BRIEF>
What is the number of lines in the entries that contain the word "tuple"? Reply with that number only.

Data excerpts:

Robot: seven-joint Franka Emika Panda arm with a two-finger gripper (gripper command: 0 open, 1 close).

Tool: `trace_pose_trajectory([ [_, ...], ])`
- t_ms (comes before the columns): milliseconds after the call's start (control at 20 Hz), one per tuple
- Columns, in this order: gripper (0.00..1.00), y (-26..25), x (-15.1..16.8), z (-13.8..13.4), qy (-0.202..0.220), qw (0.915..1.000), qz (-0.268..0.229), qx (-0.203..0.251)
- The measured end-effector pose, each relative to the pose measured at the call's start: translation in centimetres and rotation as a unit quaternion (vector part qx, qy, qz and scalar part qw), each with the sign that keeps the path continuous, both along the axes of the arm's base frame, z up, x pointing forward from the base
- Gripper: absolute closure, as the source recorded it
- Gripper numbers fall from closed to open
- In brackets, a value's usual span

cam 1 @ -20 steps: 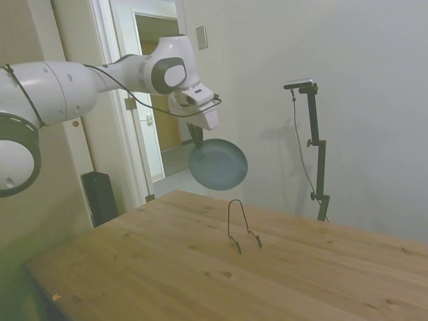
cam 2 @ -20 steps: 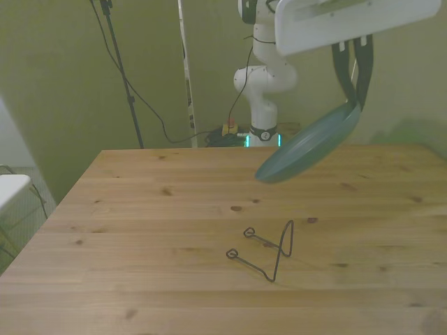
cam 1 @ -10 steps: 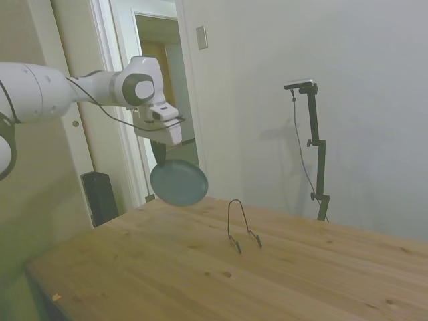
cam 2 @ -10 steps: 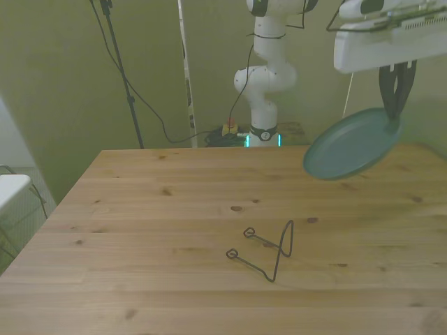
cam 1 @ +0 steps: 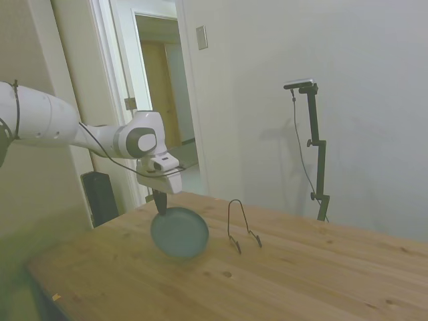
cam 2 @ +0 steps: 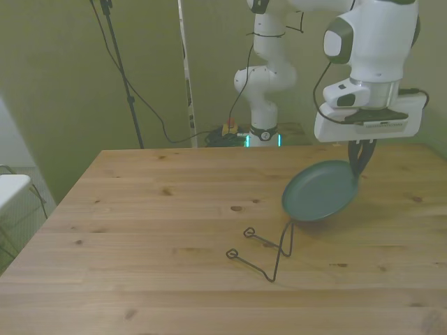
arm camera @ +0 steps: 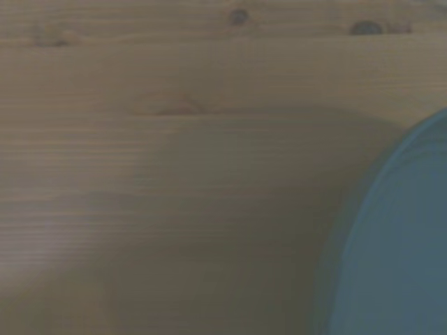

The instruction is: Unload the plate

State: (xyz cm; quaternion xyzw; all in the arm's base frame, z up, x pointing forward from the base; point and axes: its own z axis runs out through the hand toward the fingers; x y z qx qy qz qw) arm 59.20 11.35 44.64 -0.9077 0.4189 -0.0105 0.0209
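The teal plate [cam 1: 179,232] [cam 2: 320,191] hangs tilted just above the wooden table [cam 1: 301,274], its lower edge close to the boards. My gripper [cam 1: 158,202] [cam 2: 359,163] is shut on the plate's upper rim and holds it from above. In the wrist view a blurred part of the plate [arm camera: 391,244] fills one corner over the wood, with its shadow beside it. The thin dark wire stand [cam 1: 239,227] [cam 2: 269,246] stands bare on the table beside the plate, a short way off.
The table's near-left edge [cam 1: 80,247] runs close to the plate in the side view. Behind it stand a dark box [cam 1: 100,197] on the floor and an open doorway [cam 1: 164,107].
My gripper has carried the plate down from high in the air and away from the wire stand, toward the front view's right. It now hangs low over the table.
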Motion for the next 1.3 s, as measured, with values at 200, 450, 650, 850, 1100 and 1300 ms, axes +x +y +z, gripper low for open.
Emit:
trace_pose_trajectory([
  [200, 1.00, -0.2, 0.0, -2.4, 0.003, 0.9999, -0.005, -0.012],
  [450, 1.00, -0.7, 1.0, -5.5, 0.009, 0.9995, -0.012, -0.029],
  [650, 0.00, -0.7, 1.3, -6.3, 0.008, 0.9994, -0.010, -0.033],
  [850, 0.00, -0.7, 1.5, -6.0, 0.005, 0.9994, -0.010, -0.033],
  [1100, 0.00, -0.8, 1.5, -5.9, 0.004, 0.9994, -0.011, -0.033],
  [1300, 0.00, -0.8, 1.5, -5.8, 0.004, 0.9994, -0.011, -0.033],
])
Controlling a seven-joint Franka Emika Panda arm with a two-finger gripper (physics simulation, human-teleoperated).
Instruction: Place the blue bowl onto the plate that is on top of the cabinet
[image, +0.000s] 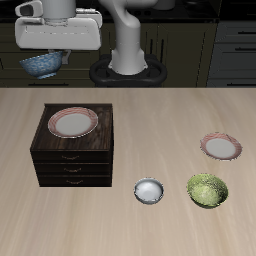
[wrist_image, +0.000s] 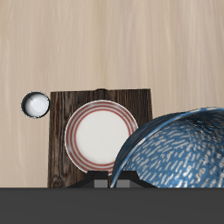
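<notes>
The blue bowl (image: 40, 66) (wrist_image: 179, 149), mottled blue and white, hangs high in the air with my gripper (image: 48, 57) shut on its rim. It is above and behind the dark-brown cabinet (image: 73, 150) (wrist_image: 61, 109), well clear of it. The pink-rimmed plate (image: 73, 122) (wrist_image: 101, 134) lies flat on the cabinet's top, with nothing on it. In the wrist view the bowl overlaps the edge of the plate beneath it. My fingertips are mostly hidden by the bowl.
A small white bowl (image: 148, 190) (wrist_image: 36, 105) and a green leafy bowl (image: 207, 190) sit near the table's front edge. A second pink-rimmed plate (image: 221, 146) lies on the table (image: 150, 110) farther back, beyond the green bowl.
</notes>
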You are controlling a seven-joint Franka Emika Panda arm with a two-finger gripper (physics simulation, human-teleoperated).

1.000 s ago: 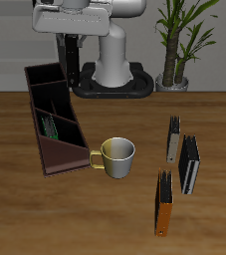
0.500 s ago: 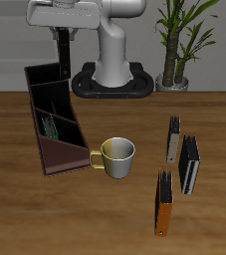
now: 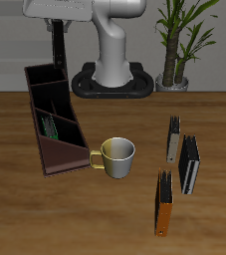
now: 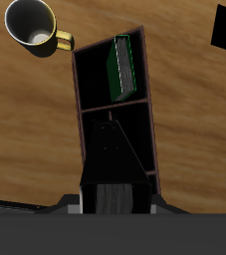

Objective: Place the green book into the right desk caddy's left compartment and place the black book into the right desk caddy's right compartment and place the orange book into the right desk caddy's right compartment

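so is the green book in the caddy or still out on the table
In. The green book stands on edge inside a section of the right desk caddy, between its walls, as the wrist view shows.

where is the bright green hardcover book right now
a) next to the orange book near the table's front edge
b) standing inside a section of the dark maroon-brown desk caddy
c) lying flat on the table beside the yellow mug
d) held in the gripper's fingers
b: the bright green hardcover book stands on edge inside one section of the dark maroon-brown desk caddy, apart from the yellow mug; the exterior view shows it there too.
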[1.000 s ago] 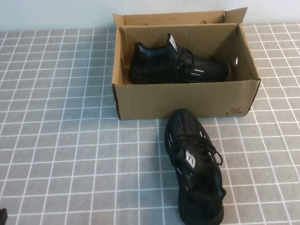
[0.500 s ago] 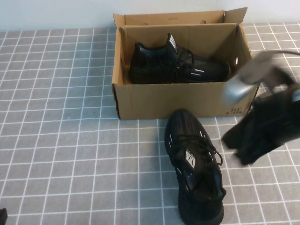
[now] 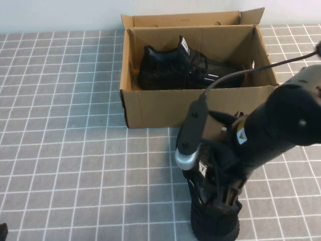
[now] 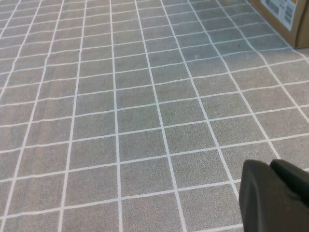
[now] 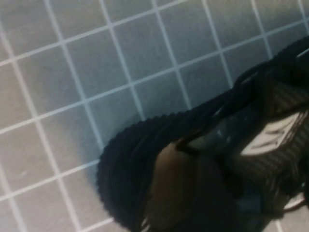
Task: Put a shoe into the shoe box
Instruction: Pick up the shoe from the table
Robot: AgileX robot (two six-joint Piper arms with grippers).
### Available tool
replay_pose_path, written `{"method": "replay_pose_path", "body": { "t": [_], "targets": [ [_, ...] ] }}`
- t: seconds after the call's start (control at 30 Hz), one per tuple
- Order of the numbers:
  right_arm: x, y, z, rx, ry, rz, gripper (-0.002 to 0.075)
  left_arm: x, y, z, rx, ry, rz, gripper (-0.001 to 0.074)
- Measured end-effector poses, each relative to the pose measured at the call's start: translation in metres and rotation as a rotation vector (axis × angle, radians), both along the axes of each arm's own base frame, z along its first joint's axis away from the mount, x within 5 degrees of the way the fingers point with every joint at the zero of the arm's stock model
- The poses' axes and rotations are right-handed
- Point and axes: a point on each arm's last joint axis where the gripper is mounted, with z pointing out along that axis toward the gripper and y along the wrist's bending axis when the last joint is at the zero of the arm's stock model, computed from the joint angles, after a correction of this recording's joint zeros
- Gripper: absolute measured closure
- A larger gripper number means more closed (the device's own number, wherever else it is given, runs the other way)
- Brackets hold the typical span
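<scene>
One black sneaker (image 3: 214, 227) lies on the tiled table in front of the brown cardboard shoe box (image 3: 160, 108), its heel toward me. A matching black sneaker (image 3: 186, 68) lies on its side inside the box. My right gripper (image 3: 220, 193) hangs directly over the front sneaker's opening and covers its laces and toe. The right wrist view shows that sneaker's ribbed heel sole (image 5: 123, 169) and dark opening very close. My left gripper (image 4: 275, 193) is shut and empty, low over the table at the near left corner (image 3: 2, 232).
The box stands at the back middle with its lid flap (image 3: 185, 19) folded up behind. A corner of the box (image 4: 285, 14) shows in the left wrist view. Grey tiled table (image 3: 65, 140) spreads to the left of the box and sneaker.
My right arm has swung in from the right edge and now sits over the front sneaker. The sneakers and the box have not moved.
</scene>
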Motion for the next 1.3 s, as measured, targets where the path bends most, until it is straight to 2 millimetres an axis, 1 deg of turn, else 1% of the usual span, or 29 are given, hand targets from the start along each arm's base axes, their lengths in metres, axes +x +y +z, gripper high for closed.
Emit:
{"method": "replay_pose_path", "body": {
  "t": [0.07,0.1,0.17,0.27,0.47,0.63,0.83,1.03,1.17,1.23,1.3],
  "targets": [
    [0.004,0.003,-0.006,-0.009,-0.008,0.001,0.0319,0.0,0.0,0.0,0.0,0.0,0.0,0.0736],
    [0.006,0.004,-0.009,-0.015,-0.008,0.001,0.0302,0.0,0.0,0.0,0.0,0.0,0.0,0.0736],
    [0.01,0.008,-0.017,-0.023,-0.007,0.003,0.0279,0.0,0.0,0.0,0.0,0.0,0.0,0.0736],
    [0.017,0.012,-0.025,-0.031,-0.026,0.006,0.0268,0.0,0.0,0.0,0.0,0.0,0.0,0.0736],
    [0.026,0.012,-0.032,-0.082,-0.101,0.037,0.0265,0.0,0.0,0.0,0.0,0.0,0.0,0.0736],
    [0.032,0.008,-0.033,-0.104,-0.129,0.038,0.0278,0.0,0.0,0.0,0.0,0.0,0.0,0.0736],
    [0.031,0.01,-0.033,-0.079,-0.113,0.026,0.0287,0.0,0.0,0.0,0.0,0.0,0.0,0.0736],
    [0.035,0.013,-0.047,-0.107,-0.084,0.028,0.0288,0.0,0.0,0.0,0.0,0.0,0.0,0.0736],
    [0.038,0.011,-0.051,-0.13,-0.084,0.03,0.0288,0.0,0.0,0.0,0.0,0.0,0.0,0.0736],
    [0.038,0.012,-0.053,-0.136,-0.083,0.032,0.0299,0.0,0.0,0.0,0.0,0.0,0.0,0.0736],
    [0.039,0.012,-0.054,-0.138,-0.081,0.032,0.033,0.0,0.0,0.0,0.0,0.0,0.0,0.0736]
  ]
}}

OUTPUT>
2